By Victor V. Saulon, Sub-Editor
THE CAPITAL MARKETS Integrity Corp. (CMIC) has placed R&L Investments, Inc. under involuntary suspension as it continues its probe on the stock brokerage that was reportedly forced to stop operating after an employee allegedly stole stocks from the firm worth more than P700 million.
“CMIC continues its investigation of the issues extant in this case, and has initiated the conduct of special audits of the pertinent books and records of the involved parties and/or trading participants,” CIMC President Daisy P. Arce said in a memorandum addressed to investors and trading participants on Friday.
The suspension order, which is in accordance with Article X, Section 7 of the CIMC Rules, means a ban on the party under probe from exercising its trading right as well as deactivation of its access to the trading system of the Philippine Stock Exchange (PSE).
R&L is also denied access to its account with the Philippine Depository and Trust Corp. and cannot avail of clearing services from the Securities Clearing Corporation of the Philippines.
“Further, all trading participants are requested to promptly inform CMIC of all pending transactions and contracts with R&L, if any. All relevant information and/or inquiries may be sent to email@example.com,” said the compliance arm of the PSE.
Separately, the Securities and Exchange Commission (SEC) said it would “closely monitor” the issue as CMIC continues its investigation.
In a statement, the SEC said it was aware of the issue while leaving CMIC to investigate the alleged theft that nearly wiped out the position of R&L.
“The SEC expects CMIC to conduct a thorough investigation to unearth the truth behind the transactions in question, identify all parties involved, and uncover the extent of the damage to the stock brokerage, its clients and the overall market,” the corporate watchdog said in a statement.
It said CMIC acts as the independent audit, surveillance and compliance arm of the stock exchange in line with its mandate to reinforce the confidence of the investing public in capital market institutions.
“The investigation should also provide clarity as to how such transactions could have slipped past multiple control measures. For one, the 2015 SRC Rules requires broker dealers to conduct monthly security examination, count and verification to account for discrepancies,” the SEC said.
As a self-regulatory organization, CMIC enforces Republic Act No. 8799, or the Securities Regulation Code (SRC), and the pertinent rules and regulations. Its powers and functions include the investigation and resolution of violations by trading participants of the securities law as well as trading-related irregularities and unusual trading activities involving issuers.
The SEC said it expects the full rollout of the Name on Central Depository (NoCD) facility of the Philippine Depository & Trust Corp. (PDTC) by the first quarter of 2020 to reinforce the controls and deter similar incidents from occurring in the future.
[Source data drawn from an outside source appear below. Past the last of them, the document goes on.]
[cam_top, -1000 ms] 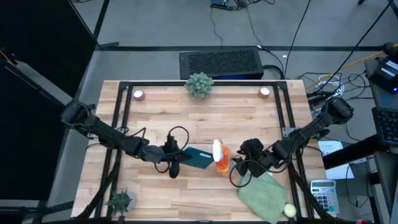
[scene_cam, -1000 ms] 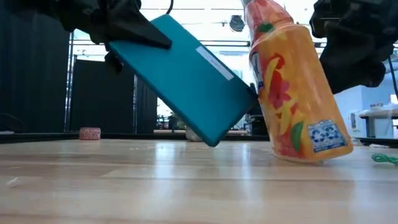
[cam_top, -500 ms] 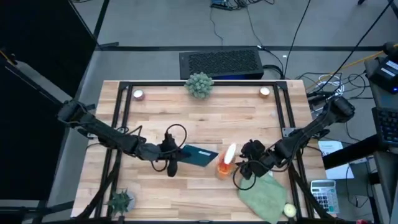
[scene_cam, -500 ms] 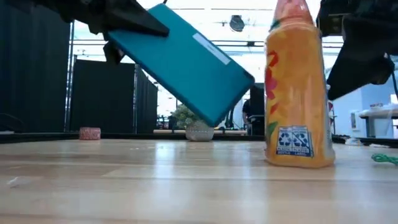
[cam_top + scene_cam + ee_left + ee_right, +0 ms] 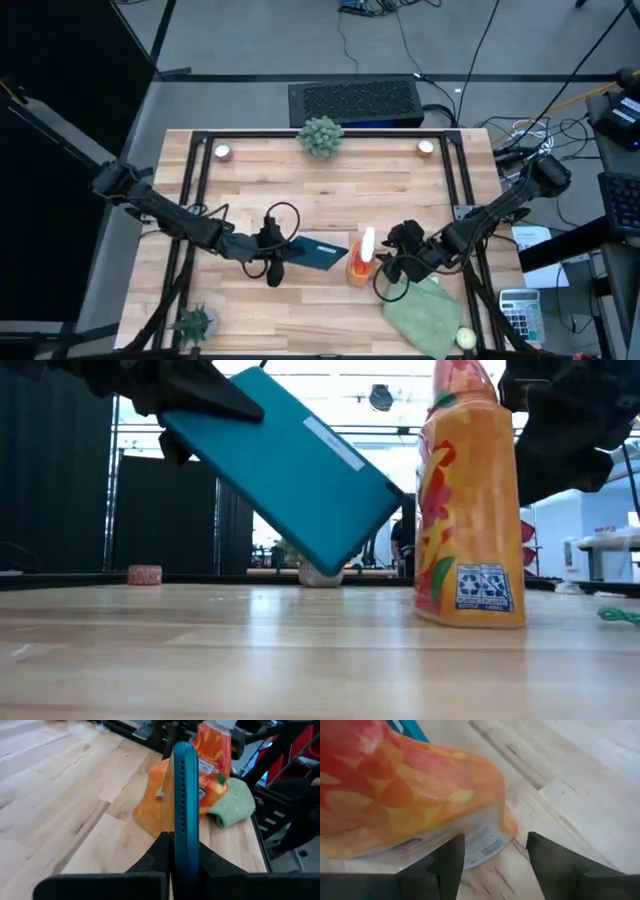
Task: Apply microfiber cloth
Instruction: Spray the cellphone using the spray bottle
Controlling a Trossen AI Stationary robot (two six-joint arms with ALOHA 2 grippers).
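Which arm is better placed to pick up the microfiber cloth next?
Right. Its open hand hangs beside the microfiber cloth, holding nothing. The left hand is occupied, clamped on the teal tablet.

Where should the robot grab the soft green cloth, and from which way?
Probably the cloth's raised, rumpled edge nearest the right gripper, coming straight down from above. The microfiber cloth lies flat on the table's front right corner, so only a fold sticks up enough to pinch. The orange bottle stands close beside that gripper, so a low sideways sweep could knock it.
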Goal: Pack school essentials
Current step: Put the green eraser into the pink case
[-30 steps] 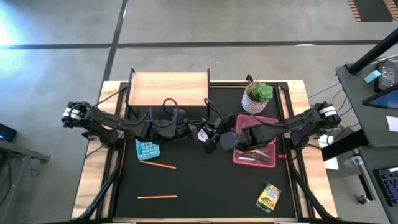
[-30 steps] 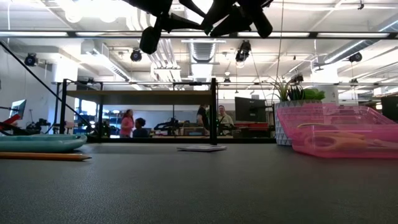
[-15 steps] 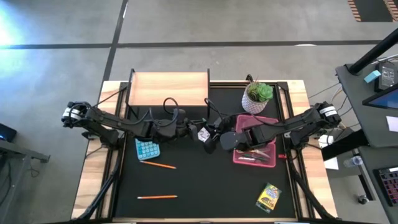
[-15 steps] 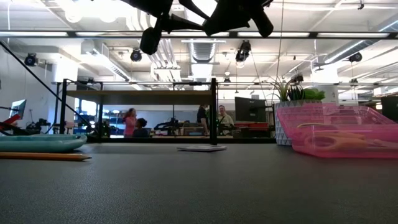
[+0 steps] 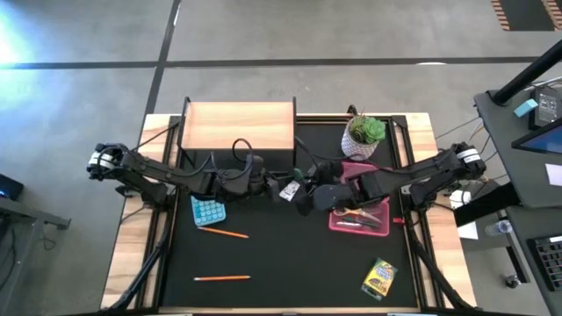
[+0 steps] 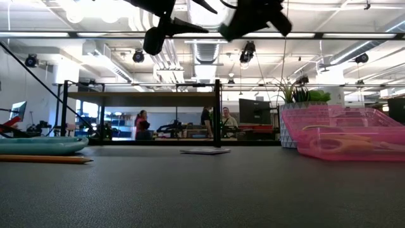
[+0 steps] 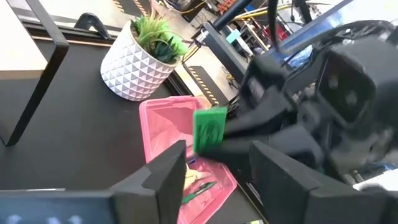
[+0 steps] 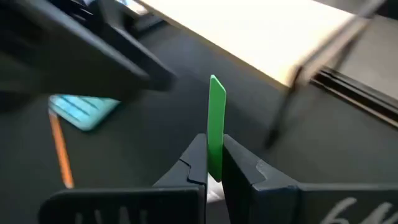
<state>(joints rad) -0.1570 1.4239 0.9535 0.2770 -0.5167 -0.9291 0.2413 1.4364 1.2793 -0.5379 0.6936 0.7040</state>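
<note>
Above the middle of the black-topped table, the right gripper (image 8: 213, 163) pinches a thin, flat green eraser (image 8: 216, 127) on edge between its closed fingers, while the left gripper (image 7: 214, 167), fingers parted and holding nothing, faces it from just beside. The eraser hangs in the air near the translucent pink plastic tray (image 5: 379, 221), which is on the table's right half beside a white faceted pot with a green plant (image 5: 363, 136).

The grip looks slim: only the eraser's lower end sits between the fingers, so a quick swing toward the tray could let it pivot or slip and fall onto the mat short of the rim. The two grippers are also close enough that a careless withdrawal might knock the eraser loose.

By my count from overhead: one pink tray, already holding one pair of yellow-handled scissors (image 5: 356, 211) and what seem to be pens, too small to number; two orange pencils (image 5: 222, 233) left on the mat; one pale blue patterned card (image 5: 208, 211); one yellow-green crayon box (image 5: 379, 277) near the front right; one plant; one light wooden box (image 5: 238, 125) at the back.
</note>
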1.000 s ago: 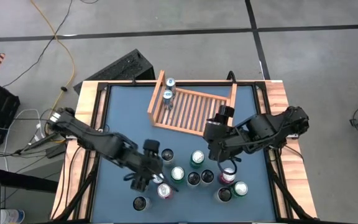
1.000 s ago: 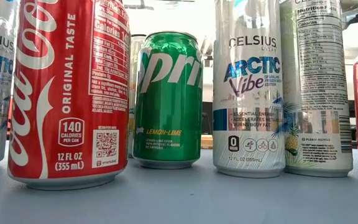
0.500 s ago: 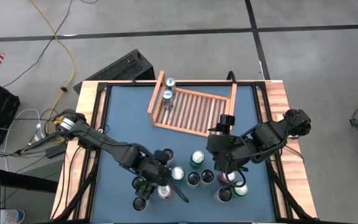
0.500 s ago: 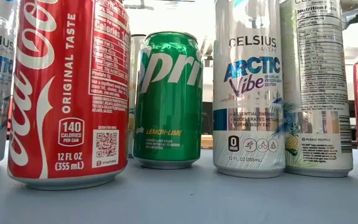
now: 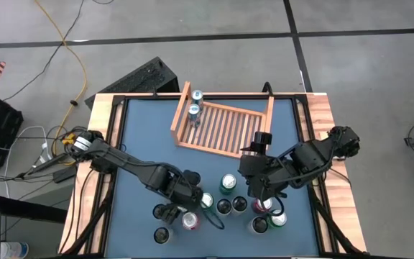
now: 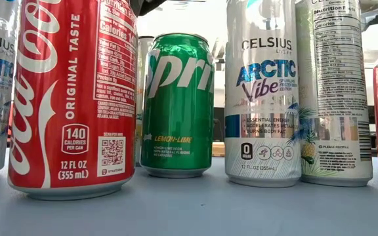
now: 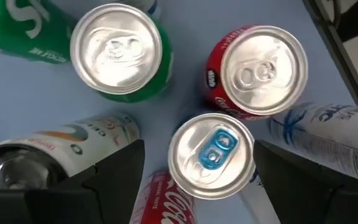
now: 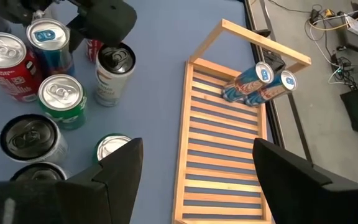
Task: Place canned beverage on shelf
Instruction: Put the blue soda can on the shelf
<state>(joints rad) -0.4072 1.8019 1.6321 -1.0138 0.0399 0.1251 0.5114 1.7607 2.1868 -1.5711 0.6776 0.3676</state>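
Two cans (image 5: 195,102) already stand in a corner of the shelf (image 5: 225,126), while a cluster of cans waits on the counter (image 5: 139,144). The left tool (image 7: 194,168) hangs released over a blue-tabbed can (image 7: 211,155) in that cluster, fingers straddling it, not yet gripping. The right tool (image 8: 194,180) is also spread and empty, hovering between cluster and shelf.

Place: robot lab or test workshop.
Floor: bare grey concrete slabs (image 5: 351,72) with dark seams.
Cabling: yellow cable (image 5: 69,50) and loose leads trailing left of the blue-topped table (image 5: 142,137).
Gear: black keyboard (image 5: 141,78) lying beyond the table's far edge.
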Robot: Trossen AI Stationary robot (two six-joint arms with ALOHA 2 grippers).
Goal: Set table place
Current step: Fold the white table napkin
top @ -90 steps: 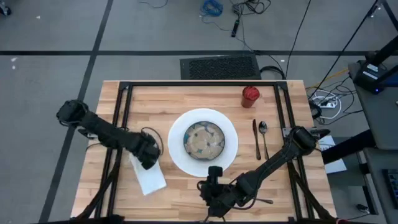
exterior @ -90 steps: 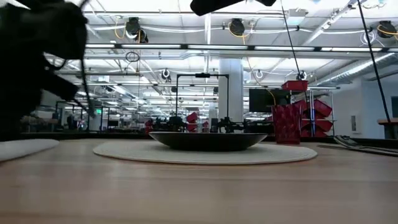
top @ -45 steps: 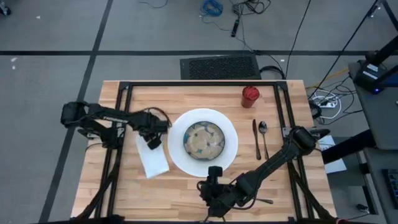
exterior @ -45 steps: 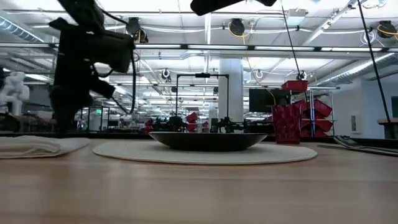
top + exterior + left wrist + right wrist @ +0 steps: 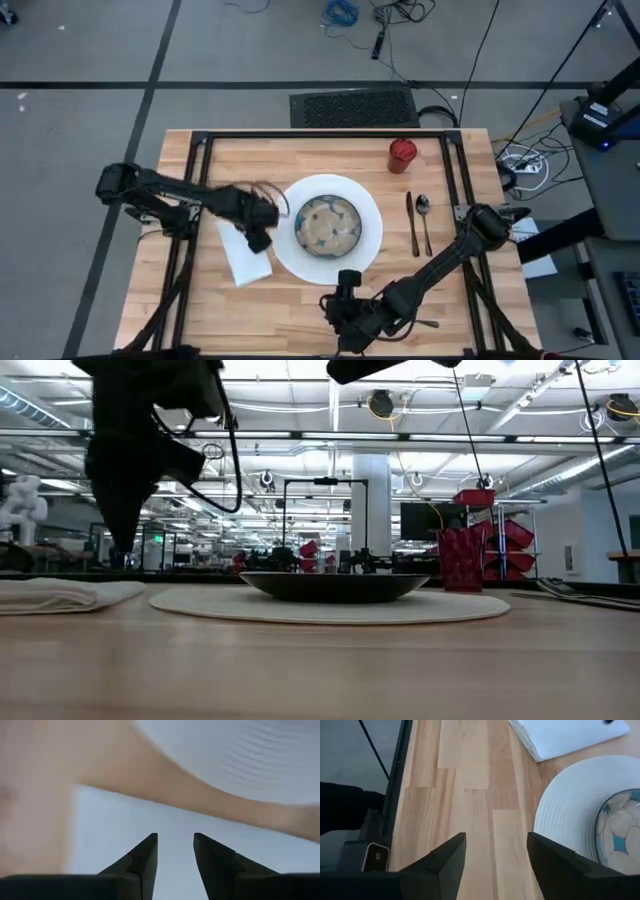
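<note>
The white plate [image 5: 290, 250] lies mid-table with the speckled bowl [image 5: 328, 222] on it. The white napkin [image 5: 240, 262] lies flat just left of the plate. My left gripper [image 5: 175, 852] hangs open over the napkin's far right corner, beside the plate's rim [image 5: 250, 765]; in the low view it [image 5: 120, 555] stands above the napkin [image 5: 55, 594]. My right gripper [image 5: 496, 860] is open over bare wood near the front edge, below the plate [image 5: 570, 800]. The red cup [image 5: 403, 153], knife [image 5: 411, 222] and spoon [image 5: 424, 215] lie right of the plate.
Black frame rails [image 5: 195, 200] cross the table at left, right and far sides. A thin metal piece, apparently the fork [image 5: 428, 323], shows under my right arm near the front edge. Bare wood lies in front of the plate and napkin.
My left gripper has gone from the napkin's near end toward the far edge, then right toward the plate, and has risen. The napkin has slid along the table toward the far edge and now lies still beside the plate.
</note>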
The NoCD facility allows for the recording of securities at PDTC in the name of individual investors. Most securities at present are recorded in “omnibus accounts” that aggregate the holdings of all investors.
“The creation of sub-accounts under the NoCD arrangement will increase transparency in the trading of securities. It will also give investors a means to monitor movements in their accounts through SMS or email notifications,” the SEC said.
The commission said it was also in talks with PDTC for the creation of a mechanism that will allow the latter to provide monthly reports on a stock brokerage’s position directly to the board of directors.
Ma. Vivian Yuchengco, a director of the bourse and chairman of the Philippine Association of Securities Brokers and Dealers, Inc., said current investigations are trying to determine the extent of the problem.
“The volume is now about P2 billion-plus selling and this is only P750 million that we’re looking at, so there must be some other people involved,” Ms. Yuchengco said in an interview with ABS-CBN News Channel.
“In R&L, there’s only one employee that’s rogue, but there can be other houses where the same thing is also happening. So we’re checking because they used another broker to sell the shares. So we’re checking all the transactions of that broker to see if it’s only R&L or if there are other brokers involved. That’s why we’re asking all the other brokers to check their books,” she explained.
“The reason for this problem of R&L is they entrusted everything to one person,” she noted.
“You cannot do that in a brokerage.”
Sought for comment, Summit Securities, Inc. President Harry G. Liu said it is the responsibility of those with a stock brokerage to have “organization and control” of their business.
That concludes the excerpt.